Combined HDAC, mTOR Inhibition Shows Clinical Efficacy in Relapsed/Refractory Hodgkin Lymphoma
This phase 1 study found that vorinostat (Zolinza) in combination with either sirolimus (Rapamune) or everolimus (Afinitor) demonstrated clinical efficacy in patients with relapsed and/or refractory Hodgkin lymphoma and warrants further investigation.
The histone deacetylase (HDAC) inhibitor vorinostat (Zolinza) in combination with the mTOR inhibitor sirolimus (Rapamune) or everolimus (Afinitor) demonstrated clinical efficacy in patients with relapsed and/or refractory Hodgkin lymphoma and warrants further investigation, according to results from a phase 1 clinical trial published in Clinical Cancer Research.1
“In our study, we observed a relatively high objective response rate in a patient population that would otherwise have poor outcomes,” Filip Janku, MD, PhD, an associate professor at The University of Texas MD Anderson Cancer Center, said in a press release.2 “Based on our results, I believe further investigation is warranted for these combination treatments.”

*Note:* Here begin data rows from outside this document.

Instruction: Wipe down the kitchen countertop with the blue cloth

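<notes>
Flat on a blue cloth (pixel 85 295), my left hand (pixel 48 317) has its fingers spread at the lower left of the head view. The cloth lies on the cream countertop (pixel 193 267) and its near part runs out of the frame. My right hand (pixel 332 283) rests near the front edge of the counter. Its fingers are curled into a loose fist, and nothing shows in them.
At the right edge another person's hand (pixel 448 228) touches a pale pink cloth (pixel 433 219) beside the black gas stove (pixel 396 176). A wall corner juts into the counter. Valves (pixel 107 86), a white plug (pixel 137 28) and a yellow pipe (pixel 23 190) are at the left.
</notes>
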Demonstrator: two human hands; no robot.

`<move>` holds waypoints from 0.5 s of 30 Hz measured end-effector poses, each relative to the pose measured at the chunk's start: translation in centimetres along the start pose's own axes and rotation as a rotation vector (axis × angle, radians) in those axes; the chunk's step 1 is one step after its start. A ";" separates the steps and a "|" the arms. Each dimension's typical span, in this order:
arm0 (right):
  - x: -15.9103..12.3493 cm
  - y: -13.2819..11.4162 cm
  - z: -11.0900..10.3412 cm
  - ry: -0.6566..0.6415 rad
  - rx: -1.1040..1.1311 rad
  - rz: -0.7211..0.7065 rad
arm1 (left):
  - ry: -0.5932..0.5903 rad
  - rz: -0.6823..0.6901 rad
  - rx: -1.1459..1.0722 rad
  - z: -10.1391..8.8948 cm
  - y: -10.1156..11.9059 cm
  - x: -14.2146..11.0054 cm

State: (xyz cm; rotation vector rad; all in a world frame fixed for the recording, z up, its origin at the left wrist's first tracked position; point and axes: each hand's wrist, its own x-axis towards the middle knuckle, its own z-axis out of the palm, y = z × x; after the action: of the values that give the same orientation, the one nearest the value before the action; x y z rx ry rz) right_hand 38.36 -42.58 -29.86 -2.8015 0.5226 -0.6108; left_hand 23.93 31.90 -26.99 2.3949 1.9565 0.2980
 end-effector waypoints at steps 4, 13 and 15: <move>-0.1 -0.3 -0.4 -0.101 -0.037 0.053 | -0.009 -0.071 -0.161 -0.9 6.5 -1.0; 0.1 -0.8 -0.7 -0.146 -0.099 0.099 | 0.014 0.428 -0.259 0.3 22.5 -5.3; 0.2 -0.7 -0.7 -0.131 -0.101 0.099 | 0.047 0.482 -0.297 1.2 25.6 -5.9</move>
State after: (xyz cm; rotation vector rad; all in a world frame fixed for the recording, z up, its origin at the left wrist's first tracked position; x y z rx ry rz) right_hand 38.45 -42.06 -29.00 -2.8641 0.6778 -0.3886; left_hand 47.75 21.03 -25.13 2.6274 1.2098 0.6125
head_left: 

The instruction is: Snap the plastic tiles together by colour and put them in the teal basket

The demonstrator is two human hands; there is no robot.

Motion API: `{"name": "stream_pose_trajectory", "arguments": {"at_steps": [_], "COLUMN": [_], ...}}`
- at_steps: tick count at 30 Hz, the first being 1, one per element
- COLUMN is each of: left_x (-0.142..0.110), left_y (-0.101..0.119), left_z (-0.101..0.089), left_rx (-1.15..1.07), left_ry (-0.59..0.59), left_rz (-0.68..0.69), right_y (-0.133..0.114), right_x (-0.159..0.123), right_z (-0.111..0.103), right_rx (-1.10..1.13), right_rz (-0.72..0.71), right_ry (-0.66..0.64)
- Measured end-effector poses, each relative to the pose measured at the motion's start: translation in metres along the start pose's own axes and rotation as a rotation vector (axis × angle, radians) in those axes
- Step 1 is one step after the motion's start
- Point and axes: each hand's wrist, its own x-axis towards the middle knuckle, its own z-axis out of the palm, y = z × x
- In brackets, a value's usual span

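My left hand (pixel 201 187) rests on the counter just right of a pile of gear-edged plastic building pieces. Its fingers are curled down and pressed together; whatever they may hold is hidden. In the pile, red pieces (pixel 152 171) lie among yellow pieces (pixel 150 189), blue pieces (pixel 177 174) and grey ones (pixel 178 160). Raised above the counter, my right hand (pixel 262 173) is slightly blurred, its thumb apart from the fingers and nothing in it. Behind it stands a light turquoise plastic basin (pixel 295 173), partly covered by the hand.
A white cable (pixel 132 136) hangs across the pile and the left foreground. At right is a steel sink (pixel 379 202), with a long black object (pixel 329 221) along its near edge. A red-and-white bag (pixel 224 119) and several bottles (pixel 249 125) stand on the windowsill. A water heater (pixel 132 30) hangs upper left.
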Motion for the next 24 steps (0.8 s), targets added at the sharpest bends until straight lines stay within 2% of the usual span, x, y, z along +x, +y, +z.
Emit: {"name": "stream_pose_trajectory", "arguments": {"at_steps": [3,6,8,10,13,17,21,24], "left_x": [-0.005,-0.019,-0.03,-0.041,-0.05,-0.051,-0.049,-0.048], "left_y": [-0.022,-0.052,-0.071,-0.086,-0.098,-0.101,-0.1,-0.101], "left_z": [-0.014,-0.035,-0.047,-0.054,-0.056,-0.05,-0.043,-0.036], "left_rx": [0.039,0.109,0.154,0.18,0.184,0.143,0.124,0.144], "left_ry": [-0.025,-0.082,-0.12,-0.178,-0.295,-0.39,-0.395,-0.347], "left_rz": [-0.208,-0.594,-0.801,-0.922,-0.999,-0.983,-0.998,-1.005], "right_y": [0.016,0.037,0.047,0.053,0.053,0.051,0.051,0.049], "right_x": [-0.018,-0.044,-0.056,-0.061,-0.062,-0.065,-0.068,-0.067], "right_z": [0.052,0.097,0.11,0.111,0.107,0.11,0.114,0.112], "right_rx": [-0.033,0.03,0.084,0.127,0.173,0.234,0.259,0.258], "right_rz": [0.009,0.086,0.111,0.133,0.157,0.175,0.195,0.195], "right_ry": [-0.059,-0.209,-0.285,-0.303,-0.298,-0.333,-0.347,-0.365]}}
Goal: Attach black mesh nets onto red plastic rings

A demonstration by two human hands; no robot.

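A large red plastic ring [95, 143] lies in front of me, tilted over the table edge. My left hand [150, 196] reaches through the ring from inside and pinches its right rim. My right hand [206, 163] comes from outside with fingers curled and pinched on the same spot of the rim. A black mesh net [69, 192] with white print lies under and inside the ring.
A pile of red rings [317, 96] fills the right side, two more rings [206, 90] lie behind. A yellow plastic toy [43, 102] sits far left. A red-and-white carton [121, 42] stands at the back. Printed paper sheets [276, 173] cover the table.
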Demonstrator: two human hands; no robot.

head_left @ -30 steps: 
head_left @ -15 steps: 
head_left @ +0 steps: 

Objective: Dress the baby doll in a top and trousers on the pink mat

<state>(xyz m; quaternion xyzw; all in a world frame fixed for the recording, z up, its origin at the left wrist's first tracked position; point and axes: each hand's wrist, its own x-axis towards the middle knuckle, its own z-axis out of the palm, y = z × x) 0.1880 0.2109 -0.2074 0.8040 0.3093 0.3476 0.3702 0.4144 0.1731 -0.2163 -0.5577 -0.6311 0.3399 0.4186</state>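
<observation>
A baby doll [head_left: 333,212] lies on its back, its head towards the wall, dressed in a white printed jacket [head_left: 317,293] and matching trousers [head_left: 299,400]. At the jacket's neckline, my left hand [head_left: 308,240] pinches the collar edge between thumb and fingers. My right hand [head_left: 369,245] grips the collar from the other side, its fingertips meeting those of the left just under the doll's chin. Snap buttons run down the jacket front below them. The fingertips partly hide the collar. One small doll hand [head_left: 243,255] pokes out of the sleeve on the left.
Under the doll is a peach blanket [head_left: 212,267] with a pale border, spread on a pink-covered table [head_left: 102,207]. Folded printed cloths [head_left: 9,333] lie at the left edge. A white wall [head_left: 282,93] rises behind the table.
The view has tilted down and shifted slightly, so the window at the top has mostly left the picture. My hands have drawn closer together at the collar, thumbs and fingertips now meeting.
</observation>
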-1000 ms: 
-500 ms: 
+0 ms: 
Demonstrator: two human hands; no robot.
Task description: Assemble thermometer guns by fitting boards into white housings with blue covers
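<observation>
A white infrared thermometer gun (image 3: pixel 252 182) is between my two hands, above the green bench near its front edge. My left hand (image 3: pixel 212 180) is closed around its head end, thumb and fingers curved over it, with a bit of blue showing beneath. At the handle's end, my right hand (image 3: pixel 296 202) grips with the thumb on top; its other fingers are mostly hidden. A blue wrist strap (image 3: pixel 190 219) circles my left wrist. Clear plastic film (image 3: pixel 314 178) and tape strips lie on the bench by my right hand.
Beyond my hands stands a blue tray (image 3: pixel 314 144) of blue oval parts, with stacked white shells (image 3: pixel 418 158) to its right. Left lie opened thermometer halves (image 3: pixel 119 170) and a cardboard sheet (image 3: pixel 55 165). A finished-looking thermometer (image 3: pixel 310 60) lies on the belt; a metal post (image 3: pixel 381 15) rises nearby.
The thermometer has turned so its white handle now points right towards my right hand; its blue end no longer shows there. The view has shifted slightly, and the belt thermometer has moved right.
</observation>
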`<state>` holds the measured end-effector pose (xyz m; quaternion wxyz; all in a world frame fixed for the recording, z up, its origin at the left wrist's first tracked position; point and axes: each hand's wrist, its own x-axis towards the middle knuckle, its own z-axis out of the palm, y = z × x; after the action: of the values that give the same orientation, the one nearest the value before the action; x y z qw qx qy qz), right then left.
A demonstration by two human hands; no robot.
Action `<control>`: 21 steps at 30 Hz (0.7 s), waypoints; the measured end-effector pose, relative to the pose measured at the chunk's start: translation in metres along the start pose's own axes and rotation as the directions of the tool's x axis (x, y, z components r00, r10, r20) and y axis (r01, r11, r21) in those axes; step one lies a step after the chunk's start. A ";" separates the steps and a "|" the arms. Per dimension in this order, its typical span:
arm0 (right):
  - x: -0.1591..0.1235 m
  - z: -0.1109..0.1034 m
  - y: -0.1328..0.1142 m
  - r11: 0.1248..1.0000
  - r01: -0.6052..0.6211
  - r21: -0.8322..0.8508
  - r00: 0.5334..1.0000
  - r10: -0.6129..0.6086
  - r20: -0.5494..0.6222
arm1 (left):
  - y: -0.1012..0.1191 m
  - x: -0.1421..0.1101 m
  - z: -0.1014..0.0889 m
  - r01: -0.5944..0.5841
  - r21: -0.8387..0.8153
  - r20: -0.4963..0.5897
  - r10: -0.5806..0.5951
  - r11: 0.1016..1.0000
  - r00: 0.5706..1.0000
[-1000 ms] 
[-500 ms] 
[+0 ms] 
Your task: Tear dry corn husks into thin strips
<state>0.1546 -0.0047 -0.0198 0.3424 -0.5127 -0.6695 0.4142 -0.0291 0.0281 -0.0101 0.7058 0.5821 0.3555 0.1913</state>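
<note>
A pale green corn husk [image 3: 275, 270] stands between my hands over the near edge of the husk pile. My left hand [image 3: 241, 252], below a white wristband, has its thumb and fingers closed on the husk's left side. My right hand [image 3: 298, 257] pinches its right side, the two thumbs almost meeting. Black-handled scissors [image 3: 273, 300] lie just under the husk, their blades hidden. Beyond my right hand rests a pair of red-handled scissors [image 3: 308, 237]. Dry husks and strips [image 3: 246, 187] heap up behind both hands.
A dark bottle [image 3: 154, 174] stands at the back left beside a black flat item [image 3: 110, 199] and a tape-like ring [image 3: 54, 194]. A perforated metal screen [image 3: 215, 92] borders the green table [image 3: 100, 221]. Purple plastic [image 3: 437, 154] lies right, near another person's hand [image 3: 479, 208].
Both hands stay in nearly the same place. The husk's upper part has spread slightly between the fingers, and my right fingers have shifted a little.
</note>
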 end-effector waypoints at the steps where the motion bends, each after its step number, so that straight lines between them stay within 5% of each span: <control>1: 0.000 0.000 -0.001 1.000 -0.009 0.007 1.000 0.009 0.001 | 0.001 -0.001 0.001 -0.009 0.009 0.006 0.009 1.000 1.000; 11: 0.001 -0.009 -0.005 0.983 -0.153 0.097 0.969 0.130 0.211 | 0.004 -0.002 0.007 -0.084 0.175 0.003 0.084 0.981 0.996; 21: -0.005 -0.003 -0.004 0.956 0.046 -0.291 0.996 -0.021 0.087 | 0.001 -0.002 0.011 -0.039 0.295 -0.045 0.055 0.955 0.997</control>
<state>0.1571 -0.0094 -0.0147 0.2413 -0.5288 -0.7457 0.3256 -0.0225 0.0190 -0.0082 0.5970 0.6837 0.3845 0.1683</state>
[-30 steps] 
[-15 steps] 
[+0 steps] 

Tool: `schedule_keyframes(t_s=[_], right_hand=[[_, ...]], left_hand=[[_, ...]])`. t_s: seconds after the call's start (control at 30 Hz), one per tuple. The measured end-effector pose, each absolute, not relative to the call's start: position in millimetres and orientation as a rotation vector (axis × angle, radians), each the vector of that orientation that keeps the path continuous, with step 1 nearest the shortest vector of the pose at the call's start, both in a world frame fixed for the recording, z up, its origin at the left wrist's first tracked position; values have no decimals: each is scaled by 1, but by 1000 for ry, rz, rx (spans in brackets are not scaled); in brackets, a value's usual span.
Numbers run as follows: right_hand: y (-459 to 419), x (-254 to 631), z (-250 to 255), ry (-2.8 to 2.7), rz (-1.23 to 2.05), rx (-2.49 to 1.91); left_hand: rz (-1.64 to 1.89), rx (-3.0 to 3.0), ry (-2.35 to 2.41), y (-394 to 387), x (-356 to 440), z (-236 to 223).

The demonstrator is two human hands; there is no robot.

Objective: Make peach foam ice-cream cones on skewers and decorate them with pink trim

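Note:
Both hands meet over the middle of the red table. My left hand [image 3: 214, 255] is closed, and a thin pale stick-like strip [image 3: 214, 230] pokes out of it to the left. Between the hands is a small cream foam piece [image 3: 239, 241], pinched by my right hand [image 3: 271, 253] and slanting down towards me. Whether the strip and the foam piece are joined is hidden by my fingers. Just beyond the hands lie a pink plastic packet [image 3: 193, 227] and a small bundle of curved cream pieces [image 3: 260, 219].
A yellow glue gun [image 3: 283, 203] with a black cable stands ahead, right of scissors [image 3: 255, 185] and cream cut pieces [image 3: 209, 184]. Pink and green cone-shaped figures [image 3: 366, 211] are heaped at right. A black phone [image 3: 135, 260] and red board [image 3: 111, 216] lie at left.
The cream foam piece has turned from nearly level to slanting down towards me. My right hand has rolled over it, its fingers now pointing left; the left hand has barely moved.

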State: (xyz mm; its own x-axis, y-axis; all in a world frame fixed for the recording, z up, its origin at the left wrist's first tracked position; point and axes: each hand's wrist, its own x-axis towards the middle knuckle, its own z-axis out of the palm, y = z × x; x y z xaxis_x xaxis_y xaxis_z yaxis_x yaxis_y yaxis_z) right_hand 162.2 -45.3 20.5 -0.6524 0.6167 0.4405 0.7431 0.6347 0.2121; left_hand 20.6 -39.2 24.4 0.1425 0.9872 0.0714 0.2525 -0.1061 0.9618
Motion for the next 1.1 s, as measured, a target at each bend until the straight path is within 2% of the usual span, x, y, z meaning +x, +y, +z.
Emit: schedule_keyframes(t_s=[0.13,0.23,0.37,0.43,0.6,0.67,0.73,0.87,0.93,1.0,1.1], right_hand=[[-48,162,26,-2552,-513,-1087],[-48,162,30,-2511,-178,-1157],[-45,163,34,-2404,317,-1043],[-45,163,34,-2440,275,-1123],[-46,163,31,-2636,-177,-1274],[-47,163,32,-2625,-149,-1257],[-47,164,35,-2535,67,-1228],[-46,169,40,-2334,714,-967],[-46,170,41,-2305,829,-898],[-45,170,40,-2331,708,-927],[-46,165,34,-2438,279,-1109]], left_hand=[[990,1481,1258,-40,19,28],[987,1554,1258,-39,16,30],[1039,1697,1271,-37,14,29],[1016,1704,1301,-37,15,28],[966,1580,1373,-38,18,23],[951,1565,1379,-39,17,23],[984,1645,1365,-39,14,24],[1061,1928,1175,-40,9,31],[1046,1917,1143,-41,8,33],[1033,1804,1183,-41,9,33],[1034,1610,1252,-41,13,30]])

During the dose-escalation portion of the study (NCT01087554) with vorinostat and sirolimus, a patient with Hodgkin lymphoma refractory to 9 prior therapies demonstrated a partial response (PR) which lasted for 18.5 months, promoting additional enrollment of patients with Hodgkin lymphoma as well as exploration of an alternative combination of vorinostat and everolimus.
In the nonrandomized, open-label, dose-escalation phase 1 study, a total of 40 patients with refractory Hodgkin lymphoma received vorinostat plus sirolimus (n = 22) or vorinostat plus everolimus (n = 18). Patients had received a median of 5 prior therapies, including brentuximab (Adcetris; n = 39), autologous stem cell transplantation (n = 26), and allogeneic stem cell transplantation (n = 12).
Complete response was reported in 6 (27%) patients treated with vorinostat plus sirolimus and 2 (11%) patients treated with vorinostat plus everolimus. Moreover, PR was reported in 6 patients (27%) treated with vorinostat plus sirolimus and 4 (22%) patients treated with vorinostat plus everolimus. The objective response rates were 55% and 33%, respectively.
Regarding safety, the most frequent grade 3 or greater treatment-related adverse event was thrombocytopenia in 55% and 67% of patients treated with vorinostat plus sirolimus and vorinostat plus everolimus, respectively.
“Responses appeared to be more frequent in patients who received vorinostat and sirolimus; however, small numbers and absence of randomization precludes definitive conclusions,” the authors noted. “Of note, responses were seen even in patients who received prior treatment with AKT or HDAC inhibitors.”
Importantly, none of the patients enrolled in this study received prior PD-1 inhibitors, and it remains unclear as to whether the same salutary activity can be achieved in a post—PD-1 inhibitor setting. Further, while patients treated with vorinostat and sirolimus received the recommended phase 2 dose, patients treated on the dose-escalation study with vorinostat and everolimus were treated with everolimus doses from 5 mg to 10 mg daily, which could have impacted the efficacy observed in this trial.
Moving forward, Janku noted that future research will evaluate the efficacy of the current study combinations with immune checkpoint inhibition.
“There is evidence that both mTOR and HDAC inhibitors affect the tumor microenvironment, so there may be a benefit to combining these inhibitors with immunotherapy,” Janku explained.
References:
1. Janku F, Park H, Call SG, et al. Safety and Efficacy of Vorinostat Plus Sirolimus or Everolimus in Patients with Relapsed Refractory Hodgkin Lymphoma. Clinical Cancer Research. doi: 10.1158/1078-0432.CCR-20-1215
2. Combined Inhibition of HDAC and mTOR May Improve Outcomes in Patients with Relapsed/Refractory Hodgkin Lymphoma [news release]. Published October 14, 2020. Accessed October 14, 2020.